Jordan Barbosa’s review published on Letterboxd:
It’s a funny thing that this film takes place smack dab in the middle of the Amazon because Fitzgerald is basically Jeff Bezos. He also resembles any other rich guy with big ideas that wants to force his culture and way of thinking onto others who aren’t nesacarilly asking for it (Elon Musk, Rupert Murdoch... too many, really). He exploits poor workers, destroys the land, and can’t stop talking about his damn upper-class love of opera even though no one cares. He’s the distillation of every out of touch rich guy that claims to know the answer for society’s problems. I mean there’s a scene of Fitzgerald celebrating as his workers are literally crushed to death by the process of production. That’s a pretty blatant metaphor!
(I watched this on Prime btw so I guess I’m a hypocrite. Oh well...)
Of course, he also resembles a tyrant, toxic fandom, and most blatantly an obsessive artist looking to perfect his dream. This would be Herzog himself making what is essentially a sequel to Aguirre, Wrath of God. Both films center around a character played by Klaus Kinski with the obsession of conquering nature and creating something beautiful in its stead. Kinski plays the Herzog analog in both as his filmmaking has the exact same goal. (And while I’m not sure how exploitative he was in making these, I do know it caused some tension. Still need to see Les Blank’s doc to get educated.)
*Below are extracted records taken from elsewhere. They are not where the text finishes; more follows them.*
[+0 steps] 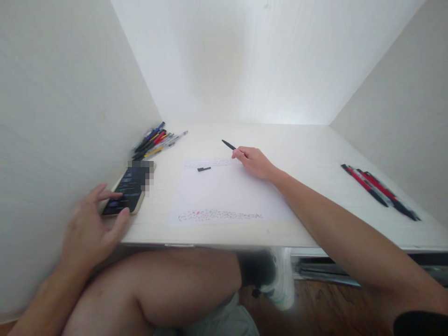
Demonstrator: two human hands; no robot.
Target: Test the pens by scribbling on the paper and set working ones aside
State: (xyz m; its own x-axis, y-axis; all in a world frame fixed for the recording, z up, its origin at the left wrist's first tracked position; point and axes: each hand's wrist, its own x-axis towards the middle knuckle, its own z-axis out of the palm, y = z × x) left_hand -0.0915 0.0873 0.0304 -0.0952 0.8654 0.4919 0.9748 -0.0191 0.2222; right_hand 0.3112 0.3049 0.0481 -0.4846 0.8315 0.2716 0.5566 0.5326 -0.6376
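Observation:
My right hand [254,161] is closed round a black pen [228,144], which points up and to the left over the far edge of a white sheet of paper [224,191]. Small red and dark marks run along the sheet's near edge, and fainter writing lies along the far one. A black pen cap [204,169] rests on the paper, left of that hand. On the left, my left hand [93,226] has its fingers apart, the index finger on the lit screen of a phone [128,189] and the thumb by its near corner.
A pile of pens [157,142] lies against the left wall, beyond the phone. Several red and black pens [380,189] lie at the right of the white desk [304,140]. Panels enclose the desk on three sides. A bent leg [185,275] is below its front edge.

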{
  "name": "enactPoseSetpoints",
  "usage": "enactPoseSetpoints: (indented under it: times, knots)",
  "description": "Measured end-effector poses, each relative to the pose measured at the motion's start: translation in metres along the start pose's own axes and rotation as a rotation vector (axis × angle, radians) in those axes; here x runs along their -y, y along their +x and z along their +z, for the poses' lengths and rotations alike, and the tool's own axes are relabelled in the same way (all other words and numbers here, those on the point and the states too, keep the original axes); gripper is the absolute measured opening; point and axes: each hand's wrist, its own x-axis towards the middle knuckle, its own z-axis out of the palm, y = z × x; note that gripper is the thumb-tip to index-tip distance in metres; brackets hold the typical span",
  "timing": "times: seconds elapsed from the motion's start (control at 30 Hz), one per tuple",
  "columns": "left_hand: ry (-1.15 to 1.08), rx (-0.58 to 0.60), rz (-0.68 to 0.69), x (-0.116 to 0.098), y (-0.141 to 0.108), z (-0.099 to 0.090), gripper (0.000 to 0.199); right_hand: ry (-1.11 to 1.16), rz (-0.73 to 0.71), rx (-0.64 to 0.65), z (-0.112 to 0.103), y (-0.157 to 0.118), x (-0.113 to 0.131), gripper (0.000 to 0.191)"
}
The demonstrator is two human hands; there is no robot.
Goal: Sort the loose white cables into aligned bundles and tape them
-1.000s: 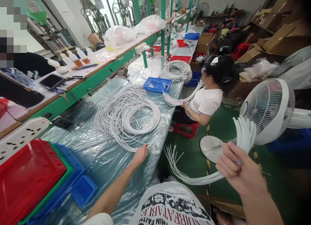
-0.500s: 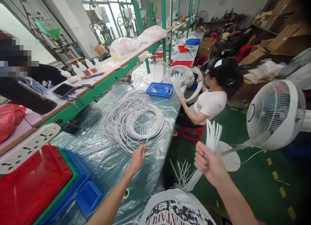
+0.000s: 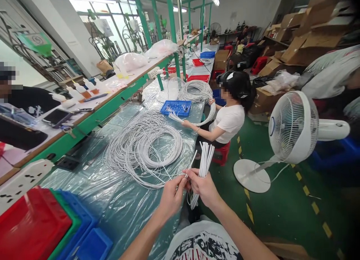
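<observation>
Right hand (image 3: 205,187) is closed around a bundle of thin white plastic-coated wire lengths (image 3: 204,160), gripping it about mid-length. The upper ends fan up past the knuckles and the lower ends hang below the fist (image 3: 193,200), just off the near edge of the long table covered in clear plastic sheeting (image 3: 132,200).

Left hand (image 3: 173,196) is pinched shut on a single white wire strand (image 3: 191,163), thumb and fingertips on its lower part, right beside the bundle; the two hands are touching or nearly so.

Handling, as a judgement: wires look light, springy, semi-stiff, since the short ends stand straight while longer ones sag. The smooth jacket is probably slippery, so strands could slide out of a loose fist. Best hold looks like mid-bundle with a firm wrap; a single strand wants a fingertip pinch near its end.

Pose: both forearms are bare and come up from the bottom of the frame, converging in front of the chest, wrists roughly level, right palm turned left.

Nearby are a big loose coil of white wire (image 3: 146,144) on the table, a blue plastic tray (image 3: 176,107) beyond it, stacked red, green and blue bins (image 3: 42,226) at near left, and a white floor fan (image 3: 292,127) on the right. A seated co-worker in a white T-shirt (image 3: 229,119) handles their own wire loop.
</observation>
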Motion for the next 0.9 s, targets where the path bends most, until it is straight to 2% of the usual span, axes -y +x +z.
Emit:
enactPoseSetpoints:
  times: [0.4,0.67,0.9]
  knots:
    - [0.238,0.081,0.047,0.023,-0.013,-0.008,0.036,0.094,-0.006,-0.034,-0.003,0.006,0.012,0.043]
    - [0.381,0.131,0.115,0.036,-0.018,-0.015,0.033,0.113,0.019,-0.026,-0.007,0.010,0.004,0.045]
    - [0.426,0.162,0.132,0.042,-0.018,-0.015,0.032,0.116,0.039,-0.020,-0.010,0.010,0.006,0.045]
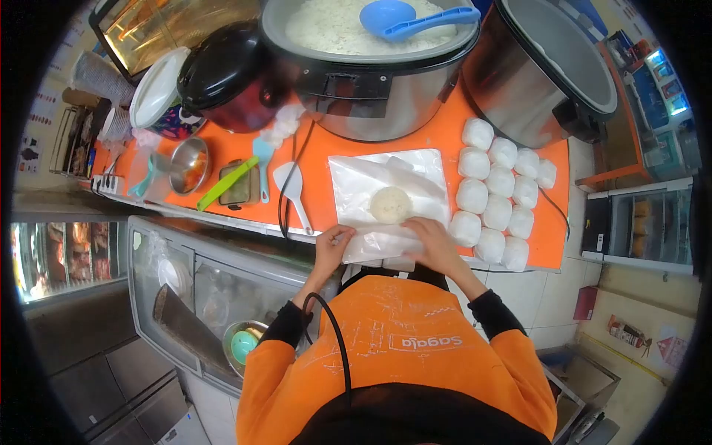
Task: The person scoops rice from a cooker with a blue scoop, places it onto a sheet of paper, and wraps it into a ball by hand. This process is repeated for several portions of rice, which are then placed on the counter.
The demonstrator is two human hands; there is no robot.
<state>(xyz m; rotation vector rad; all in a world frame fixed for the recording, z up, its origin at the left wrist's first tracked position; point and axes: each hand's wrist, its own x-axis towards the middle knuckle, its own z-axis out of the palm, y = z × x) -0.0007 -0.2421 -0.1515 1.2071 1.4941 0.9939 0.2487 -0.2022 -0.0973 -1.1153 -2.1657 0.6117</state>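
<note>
A round mound of white rice sits on a sheet of white wrapping paper spread over the orange tabletop. My left hand pinches the sheet at its near left corner, fingers closed. On the near right edge, my right hand grips the paper, its fingertips just beside the rice. Between both hands the near edge is lifted and partly folded toward the mound. Several white wrapped rice portions stand in rows to the right of the sheet.
Behind the sheet stands a large rice cooker with a blue scoop on its rice. Another large pot is at right. A white rice paddle, green-handled tool and steel bowl lie left. A black cable crosses the table.
</note>
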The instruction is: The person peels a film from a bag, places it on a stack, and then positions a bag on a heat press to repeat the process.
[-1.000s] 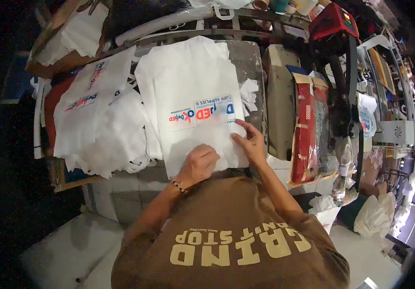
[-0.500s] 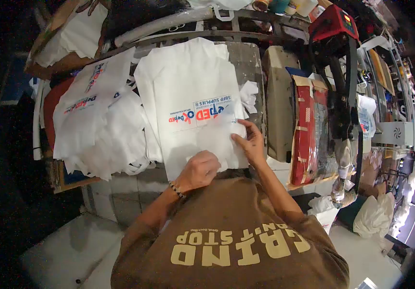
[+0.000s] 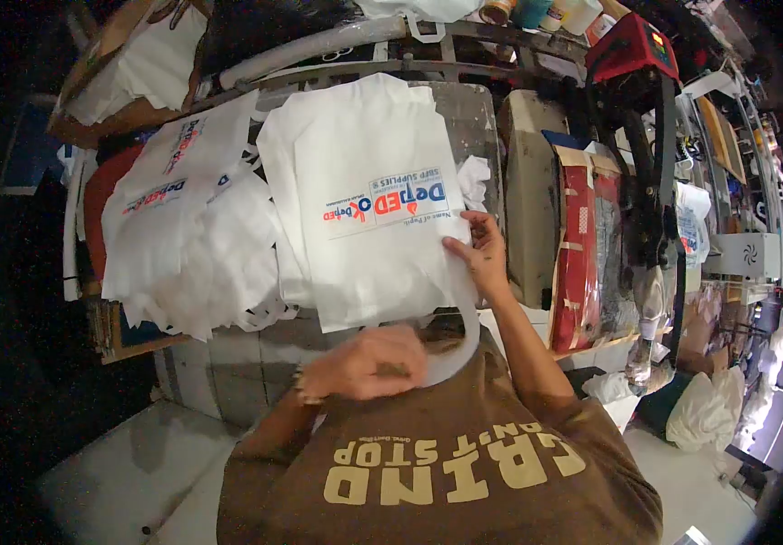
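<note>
A white fabric bag (image 3: 364, 282) with a red and blue DepED print lies flat on top of similar white pieces. Its right edge is pinched between the thumb and fingers of my right hand (image 3: 482, 254), just beside the print. My left hand (image 3: 364, 363), slightly blurred, is closed in front of my shirt, below the bag's near edge. From it a translucent film (image 3: 466, 345) curves up to the bag's right edge, near my right hand. The film's far end there is hard to make out.
More printed white bags (image 3: 191, 245) lie heaped at left. A cardboard box (image 3: 128, 82) with white material stands behind them. At right is a heat press with a red control box (image 3: 628, 50) and a red taped board (image 3: 573, 254). Crumpled white scraps (image 3: 473, 182) lie beside the bag.
My left hand has moved down toward my body, drawing the translucent film off the bag's face. The print now shows more clearly. My right hand has stayed at the bag's right edge.
</note>
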The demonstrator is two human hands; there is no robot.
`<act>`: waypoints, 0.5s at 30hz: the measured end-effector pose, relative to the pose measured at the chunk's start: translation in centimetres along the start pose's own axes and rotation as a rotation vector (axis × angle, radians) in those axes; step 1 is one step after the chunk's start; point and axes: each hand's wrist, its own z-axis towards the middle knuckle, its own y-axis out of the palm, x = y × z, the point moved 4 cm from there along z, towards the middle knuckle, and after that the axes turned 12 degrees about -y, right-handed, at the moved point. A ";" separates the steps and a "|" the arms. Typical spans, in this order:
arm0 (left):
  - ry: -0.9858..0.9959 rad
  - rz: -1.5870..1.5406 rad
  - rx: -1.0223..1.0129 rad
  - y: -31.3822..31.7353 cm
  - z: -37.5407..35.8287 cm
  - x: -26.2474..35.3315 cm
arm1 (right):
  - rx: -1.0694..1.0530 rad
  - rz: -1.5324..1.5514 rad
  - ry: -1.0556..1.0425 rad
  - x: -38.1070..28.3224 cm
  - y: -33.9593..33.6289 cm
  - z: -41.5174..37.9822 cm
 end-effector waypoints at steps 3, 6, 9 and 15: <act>-0.280 -0.353 -0.151 -3.6 -4.1 -0.5 | -0.053 -0.029 0.101 -0.2 -0.5 1.0; -0.659 -0.252 0.003 -6.2 -10.6 -7.1 | -0.199 -0.167 0.152 -1.1 0.4 2.4; -0.871 0.151 0.107 -6.3 -14.8 -13.7 | -0.408 -0.483 -0.248 -5.2 1.9 3.5; -0.957 0.713 0.074 -2.2 -14.8 -19.4 | -0.302 -0.701 -0.523 -20.6 1.3 1.7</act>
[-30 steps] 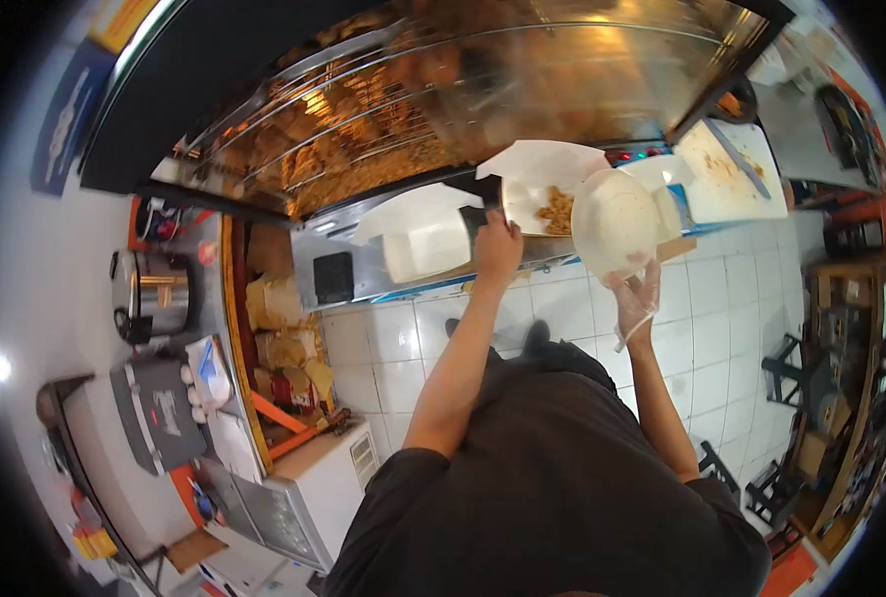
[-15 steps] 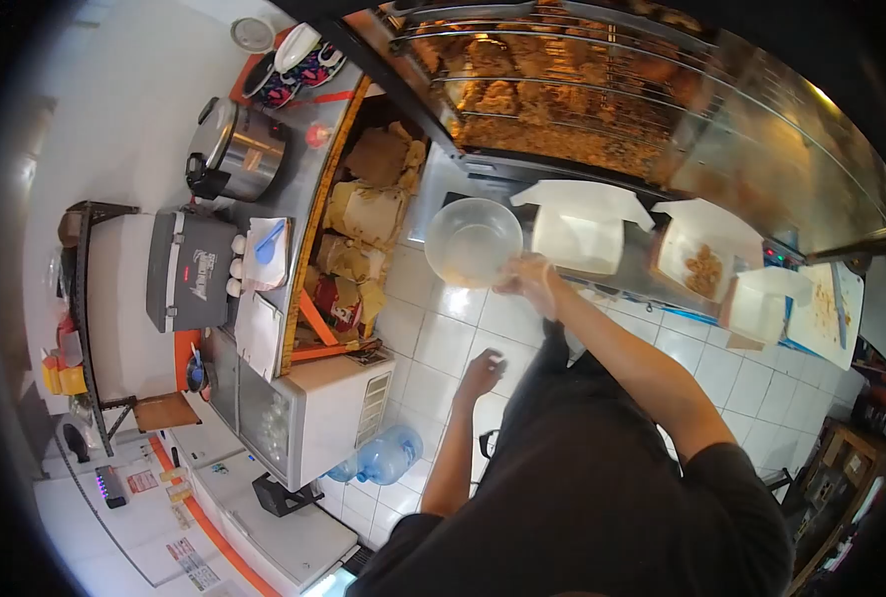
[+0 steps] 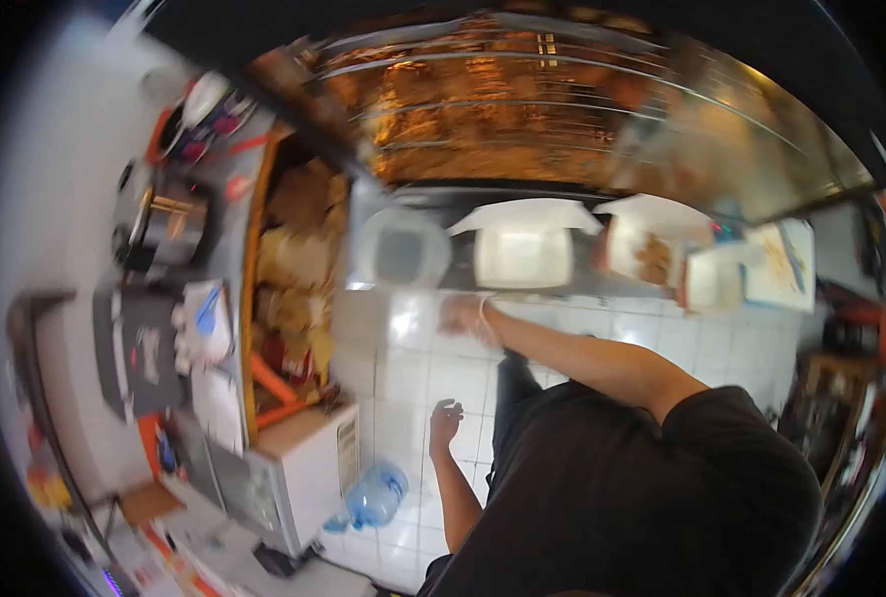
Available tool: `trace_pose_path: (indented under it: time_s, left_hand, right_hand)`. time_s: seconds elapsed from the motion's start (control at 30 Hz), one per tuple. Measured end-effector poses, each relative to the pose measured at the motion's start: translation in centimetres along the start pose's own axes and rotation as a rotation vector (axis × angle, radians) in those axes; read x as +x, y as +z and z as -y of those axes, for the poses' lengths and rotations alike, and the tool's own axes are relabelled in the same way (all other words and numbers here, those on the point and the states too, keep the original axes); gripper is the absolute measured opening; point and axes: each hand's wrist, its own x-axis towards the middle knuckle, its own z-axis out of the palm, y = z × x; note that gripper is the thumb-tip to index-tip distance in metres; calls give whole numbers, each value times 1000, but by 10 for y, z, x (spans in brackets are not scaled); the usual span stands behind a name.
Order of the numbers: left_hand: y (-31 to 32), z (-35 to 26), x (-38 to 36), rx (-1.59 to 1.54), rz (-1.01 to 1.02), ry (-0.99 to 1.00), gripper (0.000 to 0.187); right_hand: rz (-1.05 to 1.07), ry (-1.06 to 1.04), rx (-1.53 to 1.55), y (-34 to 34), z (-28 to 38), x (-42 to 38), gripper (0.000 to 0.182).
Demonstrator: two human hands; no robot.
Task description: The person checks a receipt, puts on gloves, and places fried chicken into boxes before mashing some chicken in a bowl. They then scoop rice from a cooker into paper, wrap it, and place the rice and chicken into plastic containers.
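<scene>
My right hand (image 3: pixel 463 316), with a band at the wrist, is blurred over the tiled floor just in front of the counter. A translucent plastic bowl (image 3: pixel 403 249) stands on the counter, up and left of that hand and apart from it. My left hand (image 3: pixel 447 423) hangs lower, over the floor, with loosely bent fingers and nothing in it. On the counter right of the bowl stands an open white takeaway box (image 3: pixel 522 257). Farther right, another open box (image 3: pixel 617 244) holds brown food pieces (image 3: pixel 653 259).
A glass-fronted cabinet with racks (image 3: pixel 502 99) glows above the counter. A smaller white box (image 3: pixel 713 279) and a white cutting board (image 3: pixel 776 261) lie at the right. To the left are a shelf of crumpled paper (image 3: pixel 294 244), a cooler box (image 3: pixel 144 353) and a blue water jug (image 3: pixel 375 496) on the floor.
My right hand has come away from the bowl's rim and drawn back toward me. The bowl now stands on the counter by itself. The whole view has shifted and blurred.
</scene>
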Motion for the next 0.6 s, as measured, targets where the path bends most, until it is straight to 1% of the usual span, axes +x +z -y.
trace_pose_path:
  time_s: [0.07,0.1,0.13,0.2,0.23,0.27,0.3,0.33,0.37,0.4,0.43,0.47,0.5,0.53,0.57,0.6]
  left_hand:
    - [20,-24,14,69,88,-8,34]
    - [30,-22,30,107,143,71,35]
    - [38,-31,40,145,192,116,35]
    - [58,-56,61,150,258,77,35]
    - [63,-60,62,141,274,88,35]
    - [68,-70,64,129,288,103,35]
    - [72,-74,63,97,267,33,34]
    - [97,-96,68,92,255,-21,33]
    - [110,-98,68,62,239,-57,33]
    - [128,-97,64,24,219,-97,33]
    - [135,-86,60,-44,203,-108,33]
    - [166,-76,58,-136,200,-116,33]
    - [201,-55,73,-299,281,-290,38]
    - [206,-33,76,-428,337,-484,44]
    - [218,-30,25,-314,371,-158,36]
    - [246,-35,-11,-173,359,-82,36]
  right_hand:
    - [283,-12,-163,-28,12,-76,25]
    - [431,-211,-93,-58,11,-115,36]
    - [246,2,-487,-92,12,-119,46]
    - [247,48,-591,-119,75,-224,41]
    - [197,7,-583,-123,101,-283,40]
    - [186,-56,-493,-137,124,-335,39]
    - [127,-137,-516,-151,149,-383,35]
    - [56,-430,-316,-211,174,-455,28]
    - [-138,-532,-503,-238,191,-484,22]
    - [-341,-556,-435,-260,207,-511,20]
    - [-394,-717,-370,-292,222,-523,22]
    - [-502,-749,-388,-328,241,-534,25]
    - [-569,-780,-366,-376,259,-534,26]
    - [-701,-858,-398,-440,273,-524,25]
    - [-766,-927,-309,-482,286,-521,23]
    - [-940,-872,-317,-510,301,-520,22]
There’s an ideological genius to the entire concept that reveals the nature of society in a chilling way, but as the boat begins to ascend the hill, the film begins to falter. The structure becomes disjointed, making it seem like a dull series of events. And the message of conquest gets jumbled too as it seems like Herzog doesn’t know what to say about Fitzgerald’s journey.
I don’t think Herzog has ever been my favorite of the German New Wave trio (Fassbinder and Wenders are too good), but his exuberance with style and and the camera is always exhilarating to watch. Plus I’ll choose to read the finale of the film not as Fitzgerald “winning” but as a delusional victory. It’s another way he’s much like Aguirre, even though that film the punctuation was much better utilized.